== What is expected ==
Every line of the data is to be output verbatim.
--- Supplied information ---
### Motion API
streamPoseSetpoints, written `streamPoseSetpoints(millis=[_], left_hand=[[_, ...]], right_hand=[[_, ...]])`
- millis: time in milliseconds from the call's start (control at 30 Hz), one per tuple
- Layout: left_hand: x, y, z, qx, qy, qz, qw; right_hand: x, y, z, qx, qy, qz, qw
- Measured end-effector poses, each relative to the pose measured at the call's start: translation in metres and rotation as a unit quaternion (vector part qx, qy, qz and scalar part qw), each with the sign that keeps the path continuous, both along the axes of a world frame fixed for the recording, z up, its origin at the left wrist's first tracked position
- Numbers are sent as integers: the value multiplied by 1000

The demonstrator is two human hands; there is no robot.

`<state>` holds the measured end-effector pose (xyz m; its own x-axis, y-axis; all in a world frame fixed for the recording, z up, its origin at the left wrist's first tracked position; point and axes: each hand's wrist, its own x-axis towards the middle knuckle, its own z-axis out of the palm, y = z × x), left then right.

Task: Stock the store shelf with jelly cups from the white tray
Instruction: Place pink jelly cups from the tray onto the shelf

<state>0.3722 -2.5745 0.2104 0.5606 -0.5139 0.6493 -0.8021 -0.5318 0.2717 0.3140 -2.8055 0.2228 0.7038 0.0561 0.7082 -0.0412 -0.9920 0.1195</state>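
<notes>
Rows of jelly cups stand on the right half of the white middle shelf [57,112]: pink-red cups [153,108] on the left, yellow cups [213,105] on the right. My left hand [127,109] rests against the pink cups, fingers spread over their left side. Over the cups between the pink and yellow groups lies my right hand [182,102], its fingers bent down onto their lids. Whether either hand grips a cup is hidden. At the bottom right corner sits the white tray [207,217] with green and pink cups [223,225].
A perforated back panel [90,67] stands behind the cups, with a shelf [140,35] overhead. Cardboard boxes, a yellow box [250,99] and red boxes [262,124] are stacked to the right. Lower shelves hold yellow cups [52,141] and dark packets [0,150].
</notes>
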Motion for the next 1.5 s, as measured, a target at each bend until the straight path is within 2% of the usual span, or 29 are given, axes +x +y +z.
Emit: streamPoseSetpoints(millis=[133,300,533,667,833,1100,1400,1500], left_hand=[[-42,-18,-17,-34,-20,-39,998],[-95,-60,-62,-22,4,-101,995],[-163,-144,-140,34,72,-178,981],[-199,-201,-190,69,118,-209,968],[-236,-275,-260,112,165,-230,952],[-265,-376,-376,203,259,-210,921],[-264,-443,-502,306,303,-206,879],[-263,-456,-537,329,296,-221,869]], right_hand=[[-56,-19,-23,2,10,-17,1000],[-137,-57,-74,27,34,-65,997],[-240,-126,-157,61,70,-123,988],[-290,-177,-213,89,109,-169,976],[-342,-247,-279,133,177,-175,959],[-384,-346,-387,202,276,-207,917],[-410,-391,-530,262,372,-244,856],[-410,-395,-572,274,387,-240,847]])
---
== Exercise solution ==
### Motion API
streamPoseSetpoints, written `streamPoseSetpoints(millis=[_], left_hand=[[_, ...]], right_hand=[[_, ...]])`
- millis: time in milliseconds from the call's start (control at 30 Hz), one per tuple
- Layout: left_hand: x, y, z, qx, qy, qz, qw; right_hand: x, y, z, qx, qy, qz, qw
- Measured end-effector poses, each relative to the pose measured at the call's start: translation in metres and rotation as a unit quaternion (vector part qx, qy, qz and scalar part qw), each with the sign that keeps the path continuous, both along the axes of a world frame fixed for the recording, z up, its origin at the left wrist's first tracked position
- Numbers are sent as integers: the value multiplied by 1000

The demonstrator is two human hands; there is no robot.

`<state>` holds the measured end-effector pose (xyz m; its own x-axis, y-axis; all in a world frame fixed for the recording, z up, its origin at the left wrist's first tracked position; point and axes: each hand's wrist, its own x-axis towards the middle knuckle, its own z-axis out of the palm, y = z × x), left then right.

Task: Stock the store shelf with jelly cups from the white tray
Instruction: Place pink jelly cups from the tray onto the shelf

<state>0.3722 -2.5745 0.2104 0.5606 -0.5139 0.6493 -0.8021 -0.5318 0.2717 0.3140 -2.8055 0.2228 0.7038 0.0561 0.7082 -0.0412 -0.9920 0.1195</state>
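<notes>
Rows of jelly cups stand on the right half of the white middle shelf [57,112]: pink-red cups [153,108] on the left, yellow cups [213,105] on the right. My left hand [127,109] rests against the pink cups, fingers spread over their left side. Over the cups between the pink and yellow groups lies my right hand [182,102], its fingers bent down onto their lids. Whether either hand grips a cup is hidden. At the bottom right corner sits the white tray [207,217] with green and pink cups [223,225].
A perforated back panel [90,67] stands behind the cups, with a shelf [140,35] overhead. Cardboard boxes, a yellow box [250,99] and red boxes [262,124] are stacked to the right. Lower shelves hold yellow cups [52,141] and dark packets [0,150].
</notes>
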Motion for the next 1.5 s, as measured, a target at each bend until the straight path is within 2% of the usual span, or 29 are given, axes +x +y +z.
Emit: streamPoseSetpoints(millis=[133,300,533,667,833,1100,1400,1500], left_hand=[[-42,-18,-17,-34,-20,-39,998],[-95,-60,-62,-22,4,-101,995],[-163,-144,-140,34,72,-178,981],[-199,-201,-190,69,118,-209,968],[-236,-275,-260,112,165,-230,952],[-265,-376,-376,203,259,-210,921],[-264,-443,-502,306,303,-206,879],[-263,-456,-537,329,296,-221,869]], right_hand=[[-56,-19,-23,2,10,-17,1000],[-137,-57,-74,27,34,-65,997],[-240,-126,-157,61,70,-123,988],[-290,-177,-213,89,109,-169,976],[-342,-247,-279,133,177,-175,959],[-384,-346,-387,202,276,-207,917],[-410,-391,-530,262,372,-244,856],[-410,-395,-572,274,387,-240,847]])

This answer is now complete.